HAWAII REGISTRATION REQUIREMENTS
With few exceptions (not at issue here), Hawaii requires firearm owners to register their firearms with the police chief of the county in which they reside within five days of acquiring them (Haw. Rev. Stat. Ann. § 134-3(b)). The registration must include the:
- names of the firearm manufacturer and importer;
- model, type of action, caliber, or gauge, and serial number of the firearm; and
- source from which the firearm was obtained, including the previous registrant’s name and address.

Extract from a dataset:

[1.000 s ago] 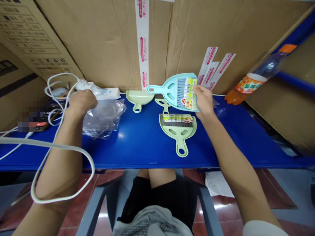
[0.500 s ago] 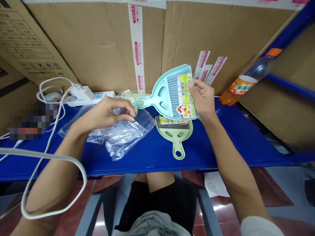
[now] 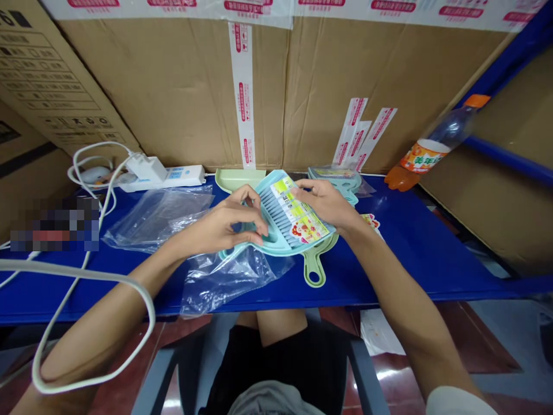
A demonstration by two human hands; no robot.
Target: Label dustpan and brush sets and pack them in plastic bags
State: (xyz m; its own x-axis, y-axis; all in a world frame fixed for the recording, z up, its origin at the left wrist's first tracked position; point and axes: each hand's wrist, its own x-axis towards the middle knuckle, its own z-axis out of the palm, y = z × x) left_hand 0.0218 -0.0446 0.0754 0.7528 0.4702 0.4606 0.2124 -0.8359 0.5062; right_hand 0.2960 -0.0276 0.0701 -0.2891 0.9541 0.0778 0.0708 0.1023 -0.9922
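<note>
A light-blue dustpan with a grey-bristled brush nested in it is tilted above the table, its handle towards the lower left. My right hand grips its wide edge, beside a yellow-green printed label. Over the handle end, my left hand is closed in a pinch; whatever lies between its fingertips is hidden. Beneath the blue set, a green dustpan shows mainly its handle. Crumpled clear plastic bags lie below and left of my left hand.
Against the cardboard wall stand a green dustpan and another blue set. A power strip with white cables sits at the left. An orange drink bottle leans at the right. A white cable loop crosses my left forearm.
My right hand has brought the blue dustpan and brush lower and left, tilting it. My left hand has moved right onto its handle end. The clear bag has shifted towards the table's front edge.
</note>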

Also, people bringing firearms into Hawaii must register them with the police chief in the county where they have a business, live, or plan to stay within three days after they or the firearms arrive, whichever is later (Haw. Rev. Stat. Ann. § 134-3(a)).
Registration information that identifies a registrant is disclosable only for law enforcement use or pursuant to court order.
D. C. REGISTRATION REQUIREMENTS
D. C. law mandates firearm registration. As part of the registration procedures, an applicant must, among other things, (1) complete an appropriate firearm training course, (2) specify the intended use of the firearm and where it will be kept, and (3) submit to a background check once every six years to demonstrate that he or she meets registration standards. The registration is valid for three years (D. C. Code Ann. §§ 7-2502. 01, 7-2502. 02, 7-2502. 03(b), 7-2502. 06(a), 7-2502. 07, & 7-2502. 08).
CONNECTICUT REGISTRATION LAWS AND PENDING LEGISLATION
Connecticut is among a few states and localities that have a registration scheme for certain firearms. These other states include:
- California (pre-ban assault weapons, Cal Penal Code §§ 12280 & 12285(a));
- New Jersey (pre-ban assault weapons, N. J. Stat. Ann. § 2C: 58-12);
- Chicago (all firearms, Chicago, Ill. , Code §§ 8-20-040 et seq. );
- Cleveland (handguns, Cleveland, Ohio, Code §§ 674. 02 & 674. 05); and
- Omaha (concealable firearms, Omaha, Neb. , Code §§ 20-251, 20-253, & 254).
With minor exceptions (not included here), it is illegal, under Connecticut law, to possess assault weapons unless the owner possessed it before October 1, 1993 and obtained a DPS certificate of possession within the deadlines specified in law (CGS §§ 53-202d(a) and 53-202m).
Although the statute requiring the certificate does not use the term “registration,” the features of the law are comparable to the machine gun registration statutes. The certificate of possession must contain a description of the firearm that identifies it uniquely, including all identification marks. It must also include the owner’s full name, address, date of birth, thumbprint, and any other information DPS deems appropriate (CGS § 53-202d).
Under Connecticut law, private citizens may own machine guns, provided they register them pursuant to federal law and with DPS. Failure to register a machine gun with DPS is presumed possession for an offensive or aggressive purpose. Possession of a machine gun for an offensive or aggressive purpose is punishable by a fine of up to $ 1,000, imprisonment for five to 10 years, or both (CGS § 53-202(h)) and 53-202k.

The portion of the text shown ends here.